Many sociologists have pointed out the differences between definitions of a moral panic for American and British sociologists. Kenneth Thompson has said that American sociologists tend to emphasize psychological factors whereas the British portray moral panics as crises of capitalism.[3]

In Policing the Crisis: Mugging, the State and Law and Order (1978), Stuart Hall and his colleagues studied the reaction to the importation into the UK of the heretofore American phenomenon of mugging. Employing Cohen's definition of moral panic, Hall et al. theorized that the "rising crime rate equation" has an ideological function relating to social control. Crime statistics, in Hall's view, are often manipulated for political and economic purposes. Moral panics (e.g. over mugging) could thereby be ignited in order to create public support for the need to "police the crisis." The media play a central role in the "social production of news" in order to reap the rewards of lurid crime stories.[4]

[edit] Characteristics

Moral Panics have several distinct features:

  1. Panic/anxiety: This is often very intense and there seems to be no problem greater than the subject of the panic.
  2. Short lived: The Panic lasts for only a few months at the most and can recur.
  3. Emotive language and images: Phrases such as "monsters", "decay", and "crisis" are used to emphasize the acuteness of the problem. Medical language can also be used out of context such as the word "epidemic".
  4. Case Studies: These are often dramatic and unrepresentative.
  5. Statistics: Often misused or written in such a way that makes the reader think the problem is worse than it is; for example, "400% greater" may mislead some into thinking that something is 400 times higher rather than 5 times.
  6. Demonization of a group: Sometimes the chosen group does not even exist[citation needed] and those that do are mostly socially or economically marginal. Often the media can portray a group in a way that they don't really exist and the group will eventually live up to the stereotype created for them.
  7. A Media led or generation phenomenon: Printed to start with and then TV and radio follow amplifying the panic which is then reflected elsewhere such as politics. Even in Victorian society moral panics were seen to be adopted by the media in the form of pamphlets, handbills and newspapers.[5]

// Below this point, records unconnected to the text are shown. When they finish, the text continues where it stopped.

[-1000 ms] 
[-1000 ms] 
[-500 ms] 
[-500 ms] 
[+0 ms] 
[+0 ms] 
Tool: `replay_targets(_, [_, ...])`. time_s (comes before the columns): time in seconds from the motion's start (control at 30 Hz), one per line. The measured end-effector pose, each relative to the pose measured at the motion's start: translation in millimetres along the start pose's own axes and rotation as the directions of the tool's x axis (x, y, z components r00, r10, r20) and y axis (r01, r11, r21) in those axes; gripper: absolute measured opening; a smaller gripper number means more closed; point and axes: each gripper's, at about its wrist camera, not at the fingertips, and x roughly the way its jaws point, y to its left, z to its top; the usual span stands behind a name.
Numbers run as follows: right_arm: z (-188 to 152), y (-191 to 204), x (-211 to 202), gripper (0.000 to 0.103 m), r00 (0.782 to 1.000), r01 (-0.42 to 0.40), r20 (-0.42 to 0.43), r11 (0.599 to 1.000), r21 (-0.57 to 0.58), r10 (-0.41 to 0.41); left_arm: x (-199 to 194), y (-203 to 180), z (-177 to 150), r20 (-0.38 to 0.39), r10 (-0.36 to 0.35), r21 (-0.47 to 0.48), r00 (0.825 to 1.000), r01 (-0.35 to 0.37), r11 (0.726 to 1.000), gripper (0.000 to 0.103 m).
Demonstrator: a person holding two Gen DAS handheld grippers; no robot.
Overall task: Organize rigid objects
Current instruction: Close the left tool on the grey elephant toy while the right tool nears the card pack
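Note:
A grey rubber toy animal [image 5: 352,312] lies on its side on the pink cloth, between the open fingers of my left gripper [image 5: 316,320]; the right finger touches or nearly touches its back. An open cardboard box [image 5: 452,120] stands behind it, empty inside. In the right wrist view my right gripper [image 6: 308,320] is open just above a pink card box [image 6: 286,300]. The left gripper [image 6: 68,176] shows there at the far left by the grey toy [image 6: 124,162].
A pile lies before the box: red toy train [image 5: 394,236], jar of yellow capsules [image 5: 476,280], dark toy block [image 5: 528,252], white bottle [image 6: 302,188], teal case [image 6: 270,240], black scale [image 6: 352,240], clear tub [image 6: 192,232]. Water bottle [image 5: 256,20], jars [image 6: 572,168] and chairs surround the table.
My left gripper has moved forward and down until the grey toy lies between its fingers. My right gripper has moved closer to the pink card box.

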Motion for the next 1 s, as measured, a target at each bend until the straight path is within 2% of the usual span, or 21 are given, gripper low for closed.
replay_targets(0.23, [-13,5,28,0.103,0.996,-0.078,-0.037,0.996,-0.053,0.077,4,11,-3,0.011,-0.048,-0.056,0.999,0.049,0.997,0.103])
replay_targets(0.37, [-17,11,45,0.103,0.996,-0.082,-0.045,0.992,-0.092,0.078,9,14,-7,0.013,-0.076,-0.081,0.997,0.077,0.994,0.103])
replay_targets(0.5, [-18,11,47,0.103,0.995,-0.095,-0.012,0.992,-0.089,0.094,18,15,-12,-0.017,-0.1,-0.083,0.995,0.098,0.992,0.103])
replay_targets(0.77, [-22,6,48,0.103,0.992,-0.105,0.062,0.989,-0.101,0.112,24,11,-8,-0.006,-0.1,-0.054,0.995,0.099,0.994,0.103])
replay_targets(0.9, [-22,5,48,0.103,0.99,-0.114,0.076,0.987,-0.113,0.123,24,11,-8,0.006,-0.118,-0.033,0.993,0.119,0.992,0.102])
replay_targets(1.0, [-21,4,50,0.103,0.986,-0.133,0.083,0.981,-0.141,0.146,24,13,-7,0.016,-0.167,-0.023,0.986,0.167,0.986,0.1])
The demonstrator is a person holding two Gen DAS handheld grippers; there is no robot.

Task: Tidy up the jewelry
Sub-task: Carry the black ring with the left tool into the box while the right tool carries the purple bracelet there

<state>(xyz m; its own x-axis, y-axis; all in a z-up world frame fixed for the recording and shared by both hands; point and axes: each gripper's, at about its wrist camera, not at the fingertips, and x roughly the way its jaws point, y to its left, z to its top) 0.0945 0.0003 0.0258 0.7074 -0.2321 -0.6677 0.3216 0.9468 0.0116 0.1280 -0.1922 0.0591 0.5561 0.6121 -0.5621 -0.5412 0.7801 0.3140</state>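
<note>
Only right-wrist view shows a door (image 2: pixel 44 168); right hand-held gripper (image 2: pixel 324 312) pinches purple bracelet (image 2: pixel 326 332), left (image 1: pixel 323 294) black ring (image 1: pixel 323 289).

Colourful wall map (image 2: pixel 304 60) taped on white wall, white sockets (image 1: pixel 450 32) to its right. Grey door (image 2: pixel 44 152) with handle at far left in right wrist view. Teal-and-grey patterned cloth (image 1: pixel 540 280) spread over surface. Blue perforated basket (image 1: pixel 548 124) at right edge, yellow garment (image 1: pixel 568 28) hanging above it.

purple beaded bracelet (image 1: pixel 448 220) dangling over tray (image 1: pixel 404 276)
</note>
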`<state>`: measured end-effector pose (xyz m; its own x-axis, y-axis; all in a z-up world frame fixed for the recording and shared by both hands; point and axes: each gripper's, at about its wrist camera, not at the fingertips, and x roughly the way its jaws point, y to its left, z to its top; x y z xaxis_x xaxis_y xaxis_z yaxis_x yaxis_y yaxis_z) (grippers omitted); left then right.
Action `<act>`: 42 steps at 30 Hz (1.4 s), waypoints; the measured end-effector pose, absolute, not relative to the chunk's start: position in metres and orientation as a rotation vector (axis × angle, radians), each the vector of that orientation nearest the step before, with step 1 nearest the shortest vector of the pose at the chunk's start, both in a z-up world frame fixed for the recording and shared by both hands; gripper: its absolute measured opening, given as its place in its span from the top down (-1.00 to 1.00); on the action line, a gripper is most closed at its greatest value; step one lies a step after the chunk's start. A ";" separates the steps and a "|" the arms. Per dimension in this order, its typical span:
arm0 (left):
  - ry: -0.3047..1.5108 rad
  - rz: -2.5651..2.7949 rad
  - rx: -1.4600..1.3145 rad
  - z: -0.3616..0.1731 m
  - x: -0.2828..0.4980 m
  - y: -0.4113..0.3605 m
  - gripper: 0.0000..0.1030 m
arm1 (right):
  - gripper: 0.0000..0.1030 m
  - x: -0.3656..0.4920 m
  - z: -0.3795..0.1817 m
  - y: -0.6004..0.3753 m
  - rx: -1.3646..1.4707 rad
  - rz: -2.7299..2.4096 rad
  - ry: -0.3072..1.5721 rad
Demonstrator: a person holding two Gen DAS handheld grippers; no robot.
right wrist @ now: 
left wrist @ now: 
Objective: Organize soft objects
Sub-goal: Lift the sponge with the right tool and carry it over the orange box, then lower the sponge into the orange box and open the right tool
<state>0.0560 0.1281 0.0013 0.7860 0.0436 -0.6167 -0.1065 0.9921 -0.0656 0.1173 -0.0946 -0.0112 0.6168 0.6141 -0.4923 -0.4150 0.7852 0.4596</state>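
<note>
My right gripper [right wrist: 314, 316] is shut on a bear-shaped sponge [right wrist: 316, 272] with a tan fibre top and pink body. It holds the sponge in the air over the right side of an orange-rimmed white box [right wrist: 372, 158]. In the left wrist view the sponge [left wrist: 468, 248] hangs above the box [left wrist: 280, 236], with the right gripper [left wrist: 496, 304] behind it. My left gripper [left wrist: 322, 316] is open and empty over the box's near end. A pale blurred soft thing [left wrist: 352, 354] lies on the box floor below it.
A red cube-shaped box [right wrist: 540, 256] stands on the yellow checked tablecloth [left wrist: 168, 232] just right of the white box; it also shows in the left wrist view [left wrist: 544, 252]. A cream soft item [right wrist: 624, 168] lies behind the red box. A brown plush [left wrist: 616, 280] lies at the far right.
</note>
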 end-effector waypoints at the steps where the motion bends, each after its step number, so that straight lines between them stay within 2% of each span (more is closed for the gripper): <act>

[edit] Examples of use of the term

Satanic ritual abuse is regarded by some[6][7] as a series of moral panics originating in the U.S., and spreading to other English-speaking countries and the Netherlands in the 1980s and 1990s.

Persecutions of individuals or especially of groups have been cited as moral panics,[neutrality disputed] for example, anti-Semitic pogroms, Stalinist purges, the witch-hunts of Renaissance Europe, the McCarthyist public interrogations and blacklisting of Communists[6] in the US during the 1950s, and various actions in Western countries post September 11th affecting Arabs, Muslims, or those mistaken for them.

Jewkes in 2004 described reactions to pedophilia as "the most significant moral panic of the last two decades".[8] She says the introduction of Megan's law in 1996 gave campaigners in the U.S. something to lobby for.[9]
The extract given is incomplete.